‘I Can’t Deal with It!’: Candace Owens and Marc Lamont Hill Spar Over ‘Blackness’ In Heated Debate Over Racial Identity of Barack Obama, Kamala Harris

Right-wing provocateur Candace Owens and progressive pundit Marc Lamont Hill squared off recently about Barack Obama’s recent efforts to secure the African-American vote.

Set up by host Piers Morgan, who shared the opinion of some that Obama is trying to shame young Black men into voting for Kamala Harris, Owens said neither Democrat truly represents “blackness.”

“It is fundamentally racist,” Owens said of Obama’s efforts on the set of Piers Morgan Uncensored. “It is something Black people are right to be upset about it. There’s nothing about Kamala Harris or Barack Obama, if we’re being frank, that is Black. There is something that is very cartoonish about them working to blackify a politician before they run for office.”

Candace Owens and Marc Lamont Hill Spar Over 'Blackness' In Heated Debate Over Racial Identity of Barack Obama, Kamala Harris
Candace Owens and Marc Lamont Hill square off on Piers Morgan Uncensored on Oct. 18, 2024. (Photo: X screenshot/@Ether_Eesh)

While polls show that about 7 in 10 Black voters had a favorable view of Harris, 1 in 4 Black men under the age of 50 have expressed support for Trump, a recent poll from NAACP and HIT Strategies found.

If that last number holds, Harris has little chance of winning the presidency, experts say.

“She’s so bad I might just f–k around and vote for Trump,” previously said rapper Lord Jamar, who appeared on the Oct. 18 panel with Owens and Hill. He’s emblematic of the Trump-curious voter Obama and Harris are trying to retain.

“You’ll think you’re going to shame somebody or bully them into voting for this (expletive deleted),” he said Oct. 13 on the Art of the Dialogue.

Hill disputed assertions that Obama was, in essence, ordering Black people to vote for Trump.

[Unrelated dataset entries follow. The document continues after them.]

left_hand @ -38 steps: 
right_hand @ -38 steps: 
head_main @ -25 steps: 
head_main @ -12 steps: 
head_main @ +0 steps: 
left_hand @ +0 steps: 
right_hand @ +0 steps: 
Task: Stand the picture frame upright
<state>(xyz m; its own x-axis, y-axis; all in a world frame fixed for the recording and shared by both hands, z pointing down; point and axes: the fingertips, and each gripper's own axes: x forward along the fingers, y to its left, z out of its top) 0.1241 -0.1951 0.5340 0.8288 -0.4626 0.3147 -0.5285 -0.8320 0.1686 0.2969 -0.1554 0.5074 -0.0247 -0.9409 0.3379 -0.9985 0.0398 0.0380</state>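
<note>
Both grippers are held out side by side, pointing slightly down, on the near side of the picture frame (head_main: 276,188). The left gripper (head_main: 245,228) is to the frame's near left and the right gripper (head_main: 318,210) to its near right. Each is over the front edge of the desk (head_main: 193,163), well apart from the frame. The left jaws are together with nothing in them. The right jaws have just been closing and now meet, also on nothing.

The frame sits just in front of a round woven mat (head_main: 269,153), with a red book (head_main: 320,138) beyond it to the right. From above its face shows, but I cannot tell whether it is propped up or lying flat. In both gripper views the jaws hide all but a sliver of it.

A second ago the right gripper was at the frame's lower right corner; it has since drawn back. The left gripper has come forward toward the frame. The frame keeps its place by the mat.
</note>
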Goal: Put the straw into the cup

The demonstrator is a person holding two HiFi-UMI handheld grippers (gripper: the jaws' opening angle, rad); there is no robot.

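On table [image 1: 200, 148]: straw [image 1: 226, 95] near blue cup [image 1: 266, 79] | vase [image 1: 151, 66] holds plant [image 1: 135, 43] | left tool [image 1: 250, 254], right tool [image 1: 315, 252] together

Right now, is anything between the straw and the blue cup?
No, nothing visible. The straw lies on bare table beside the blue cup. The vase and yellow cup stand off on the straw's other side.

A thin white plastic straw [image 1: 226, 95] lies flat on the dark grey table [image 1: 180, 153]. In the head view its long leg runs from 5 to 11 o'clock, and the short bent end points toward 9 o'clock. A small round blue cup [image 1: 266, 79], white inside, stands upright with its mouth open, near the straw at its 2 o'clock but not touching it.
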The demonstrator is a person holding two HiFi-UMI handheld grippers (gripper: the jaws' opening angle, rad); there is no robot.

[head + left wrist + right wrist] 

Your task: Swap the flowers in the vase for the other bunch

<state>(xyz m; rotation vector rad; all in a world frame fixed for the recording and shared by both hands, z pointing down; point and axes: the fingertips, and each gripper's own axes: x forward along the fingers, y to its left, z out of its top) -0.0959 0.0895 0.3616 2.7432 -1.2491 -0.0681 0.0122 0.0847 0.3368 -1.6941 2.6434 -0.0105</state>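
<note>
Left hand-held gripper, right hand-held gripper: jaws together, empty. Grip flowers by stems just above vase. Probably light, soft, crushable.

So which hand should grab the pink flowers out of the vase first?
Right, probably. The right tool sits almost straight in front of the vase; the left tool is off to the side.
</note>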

“Obama’s not arguing you should vote for Kamala Harris because she’s Black,” he said. “He’s not arguing you should vote for them because you’re Black. In other words, he’s saying you should vote your interests.”

Appearing in Pennsylvania earlier this month, Obama questioned whether misogyny may be playing a part in the lack of excitement from Black men for Harris.

“Part of it makes me think that, well, you just aren’t feeling the idea of having a woman as president, and you’re coming up with other alternatives and other reasons for that,” he told campaign volunteers and officials at a Pittsburgh field office.

Jamar, who identified as a registered independent, resented Obama shaking “your finger of condemnation at us.”

“We’re waking up as Black people,” he said. “We’re thinking for ourselves. I don’t see why we’re trying to give this woman a promotion. I don’t feel like she’s the one. I’m sorry. “

“She’s not Black,” he said, siding with Owens.

Always a controversial figure, Owens has drifted farther right with her recent comments denying the Holocaust.

Her comments represent a fringe element, albeit one that seems to be growing just as America’s political divide widens.

“There’s nothing about Barack Obama’s history that gives him the stepping ground to be talking to the brothers about the Black experience,” Owens said, noting the former president was raised by white grandparents, went to a predominantly white college and had a white girlfriend.

Harris, she said, grew up with an “Indian experience and was proud of that until she ran for office.” Owens lampooned what she said was Harris’ changing accents, depending on the identity and region of voters she’s trying to reach.

“To me, it seems they’re wearing blackface,” she said. “I can’t sort through all of Kamala’s accents. I don’t trust somebody who slips through so many personalities. It’s not OK, and I fully reject it.”

Hill rejected Owens’ claims that Harris is inauthentic or somehow not Black.

“Black people talk differently,” Hill continued, pointing that Black people code switch. “Black people call people auntie. When someone says that’s my aunt, they’re not lying because they don’t share blood.”

“Going to Howard is a Black experience,” he said, referencing the vice president’s alma mater. “Pledging AKA is a black experience.”